Bill Gross must have never heard of the political saying “when you are digging a hole for yourself, stop digging.” After being dragged through the mud by the financial press over the messy exit of his Co-Chief Investment Officer, and heir apparent, Mohamed El-Erian at PIMCO money management firm, Gross’s ego must have convinced him to sit down for a “no holds barred” interview with Bloomberg News. The result is a Businessweek cover story titled “Am I Really Such a Jerk?” that paints Gross, who oversees management of almost $2 trillion for PIMCO, as an unstable jerk and is a PR nightmare for the firm. According to the article:
“Bill Gross may have built the image as perhaps the most influential financial manager of the past two decades, yet his stories involve an equal mix of whimsy and sheepishness, with fragments of Joni Mitchell songs, Howdy Doody vignettes, and references to classic American diner food offered in the singsong voice of a Dr. Seuss character. But it’s his tendency to speak about himself in the third person that takes the most getting used to. “Our Gross has not been a happy camper for the last two months,” he says one morning in late March, sighing deeply. “But an unhappy captain still has to steer the ship through the rocks.”
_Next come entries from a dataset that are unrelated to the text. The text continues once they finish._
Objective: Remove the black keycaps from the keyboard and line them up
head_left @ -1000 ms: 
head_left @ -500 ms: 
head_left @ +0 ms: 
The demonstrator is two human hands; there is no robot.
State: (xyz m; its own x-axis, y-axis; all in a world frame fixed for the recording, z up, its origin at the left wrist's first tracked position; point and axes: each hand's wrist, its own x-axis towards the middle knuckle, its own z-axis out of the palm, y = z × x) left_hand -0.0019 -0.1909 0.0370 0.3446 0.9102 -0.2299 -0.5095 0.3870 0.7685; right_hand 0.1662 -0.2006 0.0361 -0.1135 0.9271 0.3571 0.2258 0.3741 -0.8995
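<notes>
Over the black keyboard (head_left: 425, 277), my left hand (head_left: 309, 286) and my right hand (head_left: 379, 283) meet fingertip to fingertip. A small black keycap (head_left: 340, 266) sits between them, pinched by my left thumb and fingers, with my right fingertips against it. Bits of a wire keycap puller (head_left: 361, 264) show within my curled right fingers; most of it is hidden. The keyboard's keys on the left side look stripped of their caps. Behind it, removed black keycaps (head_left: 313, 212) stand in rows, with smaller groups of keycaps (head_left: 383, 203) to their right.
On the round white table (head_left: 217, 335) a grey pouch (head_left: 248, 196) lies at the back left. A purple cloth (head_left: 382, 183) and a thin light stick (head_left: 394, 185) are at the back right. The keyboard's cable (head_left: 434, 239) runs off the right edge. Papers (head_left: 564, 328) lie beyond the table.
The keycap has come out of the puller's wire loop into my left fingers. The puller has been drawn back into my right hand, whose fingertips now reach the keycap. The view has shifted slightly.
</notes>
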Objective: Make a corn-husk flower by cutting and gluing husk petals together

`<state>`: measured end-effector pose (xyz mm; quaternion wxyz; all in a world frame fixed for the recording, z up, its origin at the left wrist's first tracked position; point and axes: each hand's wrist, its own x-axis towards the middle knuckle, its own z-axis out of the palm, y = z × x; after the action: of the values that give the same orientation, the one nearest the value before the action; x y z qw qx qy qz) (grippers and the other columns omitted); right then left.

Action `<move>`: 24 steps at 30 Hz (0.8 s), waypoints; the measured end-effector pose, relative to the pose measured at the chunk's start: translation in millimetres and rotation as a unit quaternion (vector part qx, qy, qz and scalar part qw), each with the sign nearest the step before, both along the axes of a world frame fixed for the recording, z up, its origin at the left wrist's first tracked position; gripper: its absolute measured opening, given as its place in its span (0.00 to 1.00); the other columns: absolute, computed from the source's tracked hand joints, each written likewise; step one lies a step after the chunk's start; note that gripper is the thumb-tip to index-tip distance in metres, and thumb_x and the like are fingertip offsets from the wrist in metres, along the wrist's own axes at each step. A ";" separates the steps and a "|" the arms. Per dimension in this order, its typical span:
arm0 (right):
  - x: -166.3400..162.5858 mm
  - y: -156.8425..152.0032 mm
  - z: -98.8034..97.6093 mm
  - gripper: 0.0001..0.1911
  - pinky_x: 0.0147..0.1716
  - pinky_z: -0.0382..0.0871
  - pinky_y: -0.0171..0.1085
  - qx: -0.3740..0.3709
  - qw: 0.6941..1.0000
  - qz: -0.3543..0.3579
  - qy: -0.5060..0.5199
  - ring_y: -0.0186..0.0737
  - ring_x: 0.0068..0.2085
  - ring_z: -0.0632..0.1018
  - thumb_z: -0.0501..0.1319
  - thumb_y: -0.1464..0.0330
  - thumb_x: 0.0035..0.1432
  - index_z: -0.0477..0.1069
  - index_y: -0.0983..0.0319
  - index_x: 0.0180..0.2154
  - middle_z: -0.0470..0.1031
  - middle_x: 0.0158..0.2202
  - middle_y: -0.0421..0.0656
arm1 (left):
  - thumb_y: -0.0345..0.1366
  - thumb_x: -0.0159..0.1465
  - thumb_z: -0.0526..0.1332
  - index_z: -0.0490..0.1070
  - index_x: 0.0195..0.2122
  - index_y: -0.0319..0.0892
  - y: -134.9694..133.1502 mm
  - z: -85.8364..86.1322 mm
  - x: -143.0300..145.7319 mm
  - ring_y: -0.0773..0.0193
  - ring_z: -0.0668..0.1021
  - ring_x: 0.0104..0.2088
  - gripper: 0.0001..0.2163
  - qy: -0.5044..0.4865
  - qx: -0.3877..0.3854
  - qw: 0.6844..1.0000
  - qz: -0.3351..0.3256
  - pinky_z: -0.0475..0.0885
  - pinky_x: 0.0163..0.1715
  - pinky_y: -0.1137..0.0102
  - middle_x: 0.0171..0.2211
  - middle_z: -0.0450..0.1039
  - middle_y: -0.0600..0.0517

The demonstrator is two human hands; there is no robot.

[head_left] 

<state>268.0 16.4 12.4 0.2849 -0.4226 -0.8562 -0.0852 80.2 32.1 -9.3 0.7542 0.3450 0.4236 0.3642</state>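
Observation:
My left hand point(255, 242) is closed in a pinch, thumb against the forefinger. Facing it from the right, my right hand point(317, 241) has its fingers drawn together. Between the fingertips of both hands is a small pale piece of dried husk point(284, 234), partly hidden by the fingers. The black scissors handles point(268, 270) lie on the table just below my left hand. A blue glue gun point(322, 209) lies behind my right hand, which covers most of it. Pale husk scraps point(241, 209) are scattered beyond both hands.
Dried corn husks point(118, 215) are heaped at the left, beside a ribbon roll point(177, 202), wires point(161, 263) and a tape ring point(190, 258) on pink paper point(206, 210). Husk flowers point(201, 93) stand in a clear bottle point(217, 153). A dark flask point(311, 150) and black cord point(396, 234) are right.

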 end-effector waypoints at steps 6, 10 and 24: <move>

Gross added to the damage to PIMCO and his own tattered reputation by sitting down on April 10 for a Bloomberg Television interview with the author of the Businessweek article, Sheelah Kolhatkar. Although Gross tries to use the interview to emphasize his historic success managing bonds, he takes no responsibility for his recent poor investment performance and the withdrawal of almost $100 billion of investor money from PIMCO. Gross clearly lacks any redeeming qualities of remorse. He only complains about being victimized by the press for using his own words against him.
Rather than speaking like a real manager about the efforts he should be taking to unite the PIMCO employees in their time of turmoil, Gross complains about the personal pain he has suffered over his self-inflicted damage to the reputation of PIMCO and its staff. “It’s been like a near-death experience, an emotional blow.” Gross only recognizes his own pain: “Whenever I read the newspaper I say to myself, ‘At least my wife loves me.'”
Before the El-Erain fiasco, Bill Gross already had a reputation as an autocratic leader whose controlling style led to hostile work environment and high turnover of PIMCO senior management. But even after his supposedly “near-death experience,” Gross makes clear has no intention of changing the way he treats people when he says: “It’s not always necessarily a productive process to have everyone leave the meeting with smiles on their faces. Maybe there should be a grain of sand in the oyster to produce the pearl, maybe there should be some conflict.” There are not very many people who would like to work with a guy like Bill Gross as their daily speck of sand each day.